**TASK DIRECTIONS:**
The complete listing that follows is to be set down again, exactly as it appears.

**DATA:**
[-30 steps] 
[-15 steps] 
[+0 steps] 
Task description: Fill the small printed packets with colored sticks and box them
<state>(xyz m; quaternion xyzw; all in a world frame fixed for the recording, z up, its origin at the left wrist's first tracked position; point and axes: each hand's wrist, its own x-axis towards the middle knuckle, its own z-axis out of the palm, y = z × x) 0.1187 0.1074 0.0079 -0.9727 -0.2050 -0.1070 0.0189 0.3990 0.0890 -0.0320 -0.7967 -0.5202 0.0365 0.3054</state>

**RESPONSE TO THIS EXERCISE:**
[-30 steps] 
[-15 steps] 
[+0 steps] 
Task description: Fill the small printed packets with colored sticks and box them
<state>(xyz m; quaternion xyzw; all in a world frame fixed for the recording, z up, its origin at the left wrist's first tracked position; point and axes: each hand's wrist, its own x-axis towards the middle knuckle, its own z-axis out of the palm, y = z × x) 0.1187 0.1074 0.0079 -0.9727 -0.2050 -0.1070 0.0189 0.3990 0.0890 -0.0320 -0.7967 -0.5202 0.0365 0.3054</state>

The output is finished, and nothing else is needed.